TASK DESCRIPTION: Using the listing below, print exactly everything from the line with "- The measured" down to the line with "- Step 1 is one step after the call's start", both included, and nothing more.

RAW DATA:
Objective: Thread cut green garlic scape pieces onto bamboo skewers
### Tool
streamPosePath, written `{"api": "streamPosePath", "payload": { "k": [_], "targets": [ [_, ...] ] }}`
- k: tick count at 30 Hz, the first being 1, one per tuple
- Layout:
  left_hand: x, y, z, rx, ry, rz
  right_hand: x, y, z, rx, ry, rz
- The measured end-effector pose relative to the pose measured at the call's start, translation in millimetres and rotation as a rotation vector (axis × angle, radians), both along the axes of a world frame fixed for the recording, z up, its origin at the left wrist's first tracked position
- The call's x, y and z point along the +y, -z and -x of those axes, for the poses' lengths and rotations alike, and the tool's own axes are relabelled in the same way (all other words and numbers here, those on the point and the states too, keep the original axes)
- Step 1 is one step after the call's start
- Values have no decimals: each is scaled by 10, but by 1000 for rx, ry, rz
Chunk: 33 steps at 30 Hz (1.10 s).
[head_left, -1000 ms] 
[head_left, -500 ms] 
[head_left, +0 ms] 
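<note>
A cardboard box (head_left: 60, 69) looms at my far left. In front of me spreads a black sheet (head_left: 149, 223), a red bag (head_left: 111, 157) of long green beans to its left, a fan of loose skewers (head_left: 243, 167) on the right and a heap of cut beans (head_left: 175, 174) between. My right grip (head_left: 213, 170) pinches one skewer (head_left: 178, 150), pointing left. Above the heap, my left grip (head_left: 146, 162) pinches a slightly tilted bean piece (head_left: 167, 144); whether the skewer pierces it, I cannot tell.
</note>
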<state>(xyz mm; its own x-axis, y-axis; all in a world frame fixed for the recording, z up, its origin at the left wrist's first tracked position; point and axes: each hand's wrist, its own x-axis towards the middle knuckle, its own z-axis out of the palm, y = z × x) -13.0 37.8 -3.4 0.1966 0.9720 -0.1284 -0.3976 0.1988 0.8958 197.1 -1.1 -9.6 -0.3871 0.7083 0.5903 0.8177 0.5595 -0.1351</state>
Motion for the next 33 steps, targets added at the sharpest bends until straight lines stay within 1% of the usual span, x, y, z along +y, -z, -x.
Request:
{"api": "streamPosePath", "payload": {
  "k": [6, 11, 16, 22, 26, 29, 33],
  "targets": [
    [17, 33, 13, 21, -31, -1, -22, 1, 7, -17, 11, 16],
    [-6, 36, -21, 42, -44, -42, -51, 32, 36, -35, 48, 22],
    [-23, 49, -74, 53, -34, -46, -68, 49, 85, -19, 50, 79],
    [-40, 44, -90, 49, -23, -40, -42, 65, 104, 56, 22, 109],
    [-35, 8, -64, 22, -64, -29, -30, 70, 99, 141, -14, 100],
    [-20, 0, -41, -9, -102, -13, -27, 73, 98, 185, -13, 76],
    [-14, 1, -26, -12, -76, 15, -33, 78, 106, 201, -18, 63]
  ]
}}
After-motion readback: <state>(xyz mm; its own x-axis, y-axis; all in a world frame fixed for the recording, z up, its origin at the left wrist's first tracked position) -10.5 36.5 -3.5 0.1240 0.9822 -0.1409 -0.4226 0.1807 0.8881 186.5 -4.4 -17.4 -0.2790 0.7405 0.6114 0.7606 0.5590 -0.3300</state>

REPLY TO THE EXERCISE:
- The measured end-effector pose relative to the pose measured at the call's start, translation in millimetres and rotation as a rotation vector (axis × angle, radians), both along the axes of a world frame fixed for the recording, z up, its origin at the left wrist's first tracked position
- The call's x, y and z point along the +y, -z and -x of those axes, for the poses' lengths and rotations alike, and the tool's own axes are relabelled in the same way (all other words and numbers here, those on the point and the states too, keep the original axes)
- Step 1 is one step after the call's start

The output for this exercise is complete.